Horticulture Export Development Foundation

Agency overview
- Formed: 1993
- Headquarters: Sech Bhaban, 22 Manik Mia Avenue, Sher-e-Bangla Nagar, Dhaka-1207, Bangladesh
- Parent agency: Ministry of Agriculture
- Website: www.hortex.org

= Horticulture Export Development Foundation =

Horticulture Export Development Foundation (Hortex Foundation) (হর্টিকালচার এক্সপোর্ট ডেভেলপমেন্ট ফাউন্ডেশন (হর্টেক্স ফাউন্ডেশন)) is a government foundation under the Ministry of Agriculture. The head office of Hortex Foundation is in Dhaka, Bangladesh.

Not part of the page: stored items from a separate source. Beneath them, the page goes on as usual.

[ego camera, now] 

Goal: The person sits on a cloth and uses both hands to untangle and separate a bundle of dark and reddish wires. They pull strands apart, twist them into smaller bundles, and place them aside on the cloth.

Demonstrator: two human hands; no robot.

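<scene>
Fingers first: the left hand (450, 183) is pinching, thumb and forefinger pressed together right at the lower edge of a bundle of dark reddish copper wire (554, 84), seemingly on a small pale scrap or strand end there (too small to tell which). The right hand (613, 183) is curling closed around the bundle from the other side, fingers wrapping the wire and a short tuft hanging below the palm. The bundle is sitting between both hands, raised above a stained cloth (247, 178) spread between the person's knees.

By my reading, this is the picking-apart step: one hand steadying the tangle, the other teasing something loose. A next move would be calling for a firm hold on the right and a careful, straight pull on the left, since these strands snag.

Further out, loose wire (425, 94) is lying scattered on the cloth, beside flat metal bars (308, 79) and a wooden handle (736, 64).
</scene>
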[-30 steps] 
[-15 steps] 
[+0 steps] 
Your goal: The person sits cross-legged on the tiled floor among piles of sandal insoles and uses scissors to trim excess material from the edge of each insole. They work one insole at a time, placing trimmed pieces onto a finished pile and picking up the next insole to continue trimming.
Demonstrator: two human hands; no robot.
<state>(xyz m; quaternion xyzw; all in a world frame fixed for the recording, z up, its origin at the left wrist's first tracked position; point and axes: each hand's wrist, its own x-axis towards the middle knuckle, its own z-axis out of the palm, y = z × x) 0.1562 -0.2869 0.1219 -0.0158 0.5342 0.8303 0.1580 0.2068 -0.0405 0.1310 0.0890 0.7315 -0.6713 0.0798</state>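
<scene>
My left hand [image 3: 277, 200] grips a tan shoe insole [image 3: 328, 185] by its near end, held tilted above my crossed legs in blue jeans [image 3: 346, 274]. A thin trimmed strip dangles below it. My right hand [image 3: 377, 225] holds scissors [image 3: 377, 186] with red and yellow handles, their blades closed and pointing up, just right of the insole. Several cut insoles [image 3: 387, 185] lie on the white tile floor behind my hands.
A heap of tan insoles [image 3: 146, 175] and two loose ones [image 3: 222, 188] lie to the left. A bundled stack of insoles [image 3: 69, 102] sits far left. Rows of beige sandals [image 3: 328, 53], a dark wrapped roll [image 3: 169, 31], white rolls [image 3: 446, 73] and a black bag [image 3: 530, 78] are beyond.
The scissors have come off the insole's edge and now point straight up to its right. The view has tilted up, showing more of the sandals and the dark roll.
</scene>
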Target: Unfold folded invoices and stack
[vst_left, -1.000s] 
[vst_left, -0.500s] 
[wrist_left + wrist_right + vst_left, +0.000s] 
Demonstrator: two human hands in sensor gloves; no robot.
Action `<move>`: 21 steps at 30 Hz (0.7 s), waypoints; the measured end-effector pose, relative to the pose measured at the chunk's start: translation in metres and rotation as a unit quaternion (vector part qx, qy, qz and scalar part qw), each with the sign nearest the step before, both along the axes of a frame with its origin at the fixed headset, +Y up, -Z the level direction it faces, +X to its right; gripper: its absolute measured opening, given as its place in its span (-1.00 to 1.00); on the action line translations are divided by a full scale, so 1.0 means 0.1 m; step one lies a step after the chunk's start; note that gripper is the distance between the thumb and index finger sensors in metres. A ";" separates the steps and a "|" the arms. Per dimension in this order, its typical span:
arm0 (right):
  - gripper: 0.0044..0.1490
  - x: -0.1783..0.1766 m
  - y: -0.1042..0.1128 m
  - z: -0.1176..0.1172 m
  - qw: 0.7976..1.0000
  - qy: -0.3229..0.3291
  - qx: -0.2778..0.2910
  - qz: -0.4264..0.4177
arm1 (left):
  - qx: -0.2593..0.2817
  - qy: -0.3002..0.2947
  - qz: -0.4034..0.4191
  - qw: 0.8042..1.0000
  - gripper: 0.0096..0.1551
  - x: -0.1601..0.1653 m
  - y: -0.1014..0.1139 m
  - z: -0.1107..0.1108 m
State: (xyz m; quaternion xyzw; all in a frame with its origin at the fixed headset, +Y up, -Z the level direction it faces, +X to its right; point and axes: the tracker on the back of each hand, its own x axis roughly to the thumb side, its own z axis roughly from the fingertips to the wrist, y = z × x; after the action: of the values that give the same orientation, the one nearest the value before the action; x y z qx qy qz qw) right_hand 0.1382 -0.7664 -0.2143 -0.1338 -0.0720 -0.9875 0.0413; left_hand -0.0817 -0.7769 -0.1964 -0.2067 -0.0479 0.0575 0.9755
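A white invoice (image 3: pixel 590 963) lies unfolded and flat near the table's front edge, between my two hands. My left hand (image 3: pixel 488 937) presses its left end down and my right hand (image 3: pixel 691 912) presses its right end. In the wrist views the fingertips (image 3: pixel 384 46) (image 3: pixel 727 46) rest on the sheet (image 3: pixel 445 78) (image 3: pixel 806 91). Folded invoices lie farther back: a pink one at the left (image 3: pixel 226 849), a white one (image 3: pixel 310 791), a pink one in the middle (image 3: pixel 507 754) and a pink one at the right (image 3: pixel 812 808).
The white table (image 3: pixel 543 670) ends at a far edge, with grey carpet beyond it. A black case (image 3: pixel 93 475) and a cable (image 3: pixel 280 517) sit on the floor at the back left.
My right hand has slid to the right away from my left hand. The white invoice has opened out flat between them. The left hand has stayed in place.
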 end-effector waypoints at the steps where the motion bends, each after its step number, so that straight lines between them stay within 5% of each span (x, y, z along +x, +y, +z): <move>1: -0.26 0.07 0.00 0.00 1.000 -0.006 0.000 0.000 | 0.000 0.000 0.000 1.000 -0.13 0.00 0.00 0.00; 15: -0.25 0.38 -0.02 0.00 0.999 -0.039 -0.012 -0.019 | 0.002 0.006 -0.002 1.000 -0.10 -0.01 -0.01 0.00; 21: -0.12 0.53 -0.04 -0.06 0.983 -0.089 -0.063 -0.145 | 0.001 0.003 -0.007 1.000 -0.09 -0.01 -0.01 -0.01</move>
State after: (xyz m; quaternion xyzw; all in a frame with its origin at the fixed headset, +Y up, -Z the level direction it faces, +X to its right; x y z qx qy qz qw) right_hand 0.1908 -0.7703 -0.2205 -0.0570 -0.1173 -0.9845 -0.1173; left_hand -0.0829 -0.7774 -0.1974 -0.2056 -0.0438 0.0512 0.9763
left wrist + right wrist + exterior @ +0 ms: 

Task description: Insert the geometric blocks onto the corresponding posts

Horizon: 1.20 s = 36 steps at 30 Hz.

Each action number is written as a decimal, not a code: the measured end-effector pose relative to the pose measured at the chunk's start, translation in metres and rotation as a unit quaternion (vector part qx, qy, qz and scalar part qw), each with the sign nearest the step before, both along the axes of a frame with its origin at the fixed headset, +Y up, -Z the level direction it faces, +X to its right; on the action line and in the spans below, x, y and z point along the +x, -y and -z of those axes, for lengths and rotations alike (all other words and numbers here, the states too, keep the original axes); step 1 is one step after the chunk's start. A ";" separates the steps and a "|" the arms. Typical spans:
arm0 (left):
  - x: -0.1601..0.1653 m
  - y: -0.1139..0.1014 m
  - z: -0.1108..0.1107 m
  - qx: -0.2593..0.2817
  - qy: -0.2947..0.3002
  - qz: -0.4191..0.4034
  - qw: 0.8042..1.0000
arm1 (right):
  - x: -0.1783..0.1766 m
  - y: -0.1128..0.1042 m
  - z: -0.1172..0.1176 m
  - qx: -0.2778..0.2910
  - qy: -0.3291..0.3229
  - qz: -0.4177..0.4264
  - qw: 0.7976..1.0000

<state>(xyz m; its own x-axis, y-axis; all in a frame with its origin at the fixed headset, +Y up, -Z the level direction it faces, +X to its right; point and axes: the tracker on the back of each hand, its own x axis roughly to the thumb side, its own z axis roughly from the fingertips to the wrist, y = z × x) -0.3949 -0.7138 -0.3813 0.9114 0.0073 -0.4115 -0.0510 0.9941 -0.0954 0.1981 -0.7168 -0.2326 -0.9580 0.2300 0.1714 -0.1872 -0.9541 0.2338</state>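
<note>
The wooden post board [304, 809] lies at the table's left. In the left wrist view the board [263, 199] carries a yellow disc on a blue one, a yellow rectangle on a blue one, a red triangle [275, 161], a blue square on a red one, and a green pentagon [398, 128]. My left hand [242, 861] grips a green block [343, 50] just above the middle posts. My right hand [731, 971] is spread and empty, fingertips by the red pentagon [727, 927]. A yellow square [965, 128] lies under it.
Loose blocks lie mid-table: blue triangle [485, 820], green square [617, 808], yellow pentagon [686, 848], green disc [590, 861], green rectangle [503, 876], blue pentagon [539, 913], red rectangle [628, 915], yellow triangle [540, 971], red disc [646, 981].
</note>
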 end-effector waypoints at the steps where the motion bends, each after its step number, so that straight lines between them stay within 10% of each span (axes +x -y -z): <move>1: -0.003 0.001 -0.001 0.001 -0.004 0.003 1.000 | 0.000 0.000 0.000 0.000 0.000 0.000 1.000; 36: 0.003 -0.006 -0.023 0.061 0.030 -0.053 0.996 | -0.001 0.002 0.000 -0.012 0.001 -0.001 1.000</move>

The Hortex Foundation works to develop and promote agribusiness, including high value agricultural products for export through technical and advisory support to increase the national economy of Bangladesh and farmers' income.

==Activities==
The Hortex Foundation organizes various seminars to increase the export of agricultural products. On 10 November 2020, the Hortex Foundation organized a seminar on 'Consultation Workshop on Modern Pack House Facilities and Accredited Laboratory Construction' in the auditorium of Bangladesh Agricultural Research Council. The seminar was attended by experts from various universities, research institutes, Researcher, Fruit and Vegetable Exporters Association, Value Chain Expert, Laboratory Expert / Scientists.